All of the data that follows is to be written out exactly, with images excluded.

(Information supplied)

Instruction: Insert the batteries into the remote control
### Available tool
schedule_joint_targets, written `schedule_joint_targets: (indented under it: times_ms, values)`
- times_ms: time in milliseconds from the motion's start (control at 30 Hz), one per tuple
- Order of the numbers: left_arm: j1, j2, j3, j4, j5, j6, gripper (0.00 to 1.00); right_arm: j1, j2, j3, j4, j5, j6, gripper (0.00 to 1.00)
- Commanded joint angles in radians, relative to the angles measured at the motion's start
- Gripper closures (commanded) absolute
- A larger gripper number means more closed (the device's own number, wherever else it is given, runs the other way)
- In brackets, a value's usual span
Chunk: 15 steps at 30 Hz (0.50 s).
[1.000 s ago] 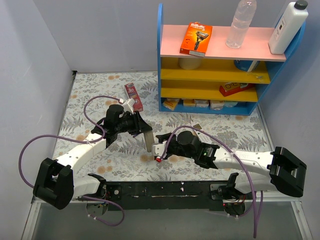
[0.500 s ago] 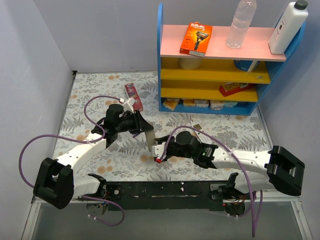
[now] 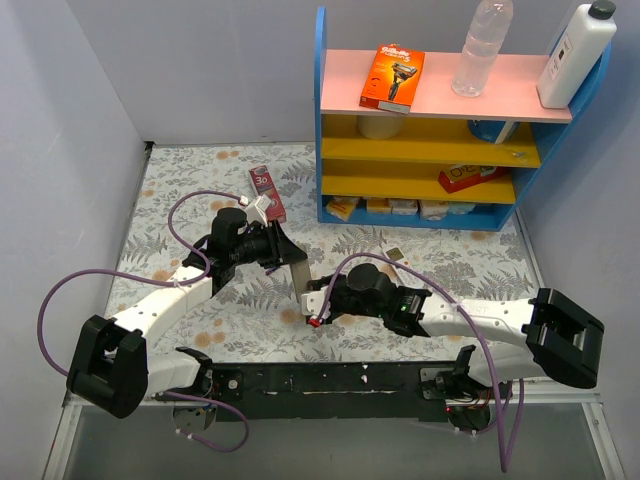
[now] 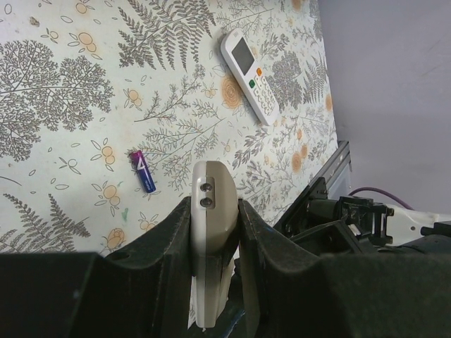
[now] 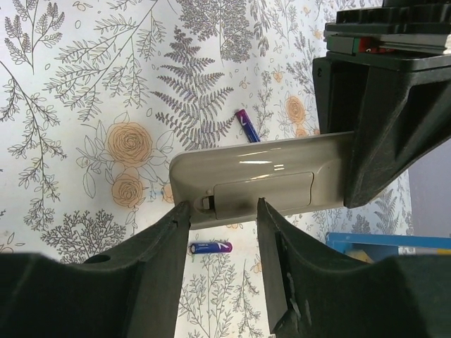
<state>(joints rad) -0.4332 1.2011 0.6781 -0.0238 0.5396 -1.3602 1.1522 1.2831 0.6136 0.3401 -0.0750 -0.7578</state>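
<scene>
My left gripper (image 3: 284, 252) is shut on the edges of a beige remote control (image 3: 299, 275) and holds it above the table. In the left wrist view the remote (image 4: 211, 232) sits between the gripper's fingers (image 4: 169, 239). In the right wrist view the remote's back with its closed battery cover (image 5: 264, 189) faces me. My right gripper (image 5: 220, 210) is open, its fingertips on either side of the cover's latch end; I cannot tell if they touch. Two dark blue-purple batteries lie on the table, one (image 5: 246, 125) beyond the remote and one (image 5: 211, 247) under it. The left wrist view shows one battery (image 4: 143, 171).
A second white remote with buttons (image 4: 248, 67) lies on the floral tablecloth. A blue shelf unit (image 3: 440, 130) with boxes and bottles stands at the back right. A small red box (image 3: 267, 192) lies behind the left gripper. Purple cables loop around both arms.
My right arm has edged left, bringing its open gripper closer to the remote. The left gripper still holds the remote in nearly the same place.
</scene>
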Motion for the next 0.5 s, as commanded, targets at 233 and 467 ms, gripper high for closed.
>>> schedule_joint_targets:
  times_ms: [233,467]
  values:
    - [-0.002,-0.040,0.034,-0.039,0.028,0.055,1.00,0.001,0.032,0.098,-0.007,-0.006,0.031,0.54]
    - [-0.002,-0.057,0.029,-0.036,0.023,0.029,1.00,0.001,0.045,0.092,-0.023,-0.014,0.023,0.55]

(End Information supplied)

Output for this exercise |
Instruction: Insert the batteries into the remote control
### Available tool
schedule_joint_targets, written `schedule_joint_targets: (indented under it: times_ms, values)`
- times_ms: time in milliseconds from the motion's start (control at 30 Hz), one per tuple
- Order of the numbers: left_arm: j1, j2, j3, j4, j5, j6, gripper (0.00 to 1.00); right_arm: j1, j2, j3, j4, j5, j6, gripper (0.00 to 1.00)
- Commanded joint angles in radians, relative to the angles measured at the motion's start
- Gripper closures (commanded) absolute
- A larger gripper number means more closed (the device's own number, wherever else it is given, runs the other way)
- In brackets, a value's usual span
Chunk: 15 steps at 30 Hz (0.50 s).
[1.000 s ago] 
[0.500 s ago] 
[now] 
[now] 
[now] 
<state>(joints rad) -0.4332 1.2011 0.6781 -0.0238 0.5396 -1.3602 1.1522 1.2831 0.6136 0.3401 -0.0750 -0.7578</state>
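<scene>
My left gripper (image 3: 284, 252) is shut on the edges of a beige remote control (image 3: 299, 275) and holds it above the table. In the left wrist view the remote (image 4: 211, 232) sits between the gripper's fingers (image 4: 169, 239). In the right wrist view the remote's back with its closed battery cover (image 5: 264, 189) faces me. My right gripper (image 5: 220, 210) is open, its fingertips on either side of the cover's latch end; I cannot tell if they touch. Two dark blue-purple batteries lie on the table, one (image 5: 246, 125) beyond the remote and one (image 5: 211, 247) under it. The left wrist view shows one battery (image 4: 143, 171).
A second white remote with buttons (image 4: 248, 67) lies on the floral tablecloth. A blue shelf unit (image 3: 440, 130) with boxes and bottles stands at the back right. A small red box (image 3: 267, 192) lies behind the left gripper. Purple cables loop around both arms.
My right arm has edged left, bringing its open gripper closer to the remote. The left gripper still holds the remote in nearly the same place.
</scene>
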Motion for the next 0.5 s, as commanded, targets at 233 and 467 ms, gripper high for closed.
>>> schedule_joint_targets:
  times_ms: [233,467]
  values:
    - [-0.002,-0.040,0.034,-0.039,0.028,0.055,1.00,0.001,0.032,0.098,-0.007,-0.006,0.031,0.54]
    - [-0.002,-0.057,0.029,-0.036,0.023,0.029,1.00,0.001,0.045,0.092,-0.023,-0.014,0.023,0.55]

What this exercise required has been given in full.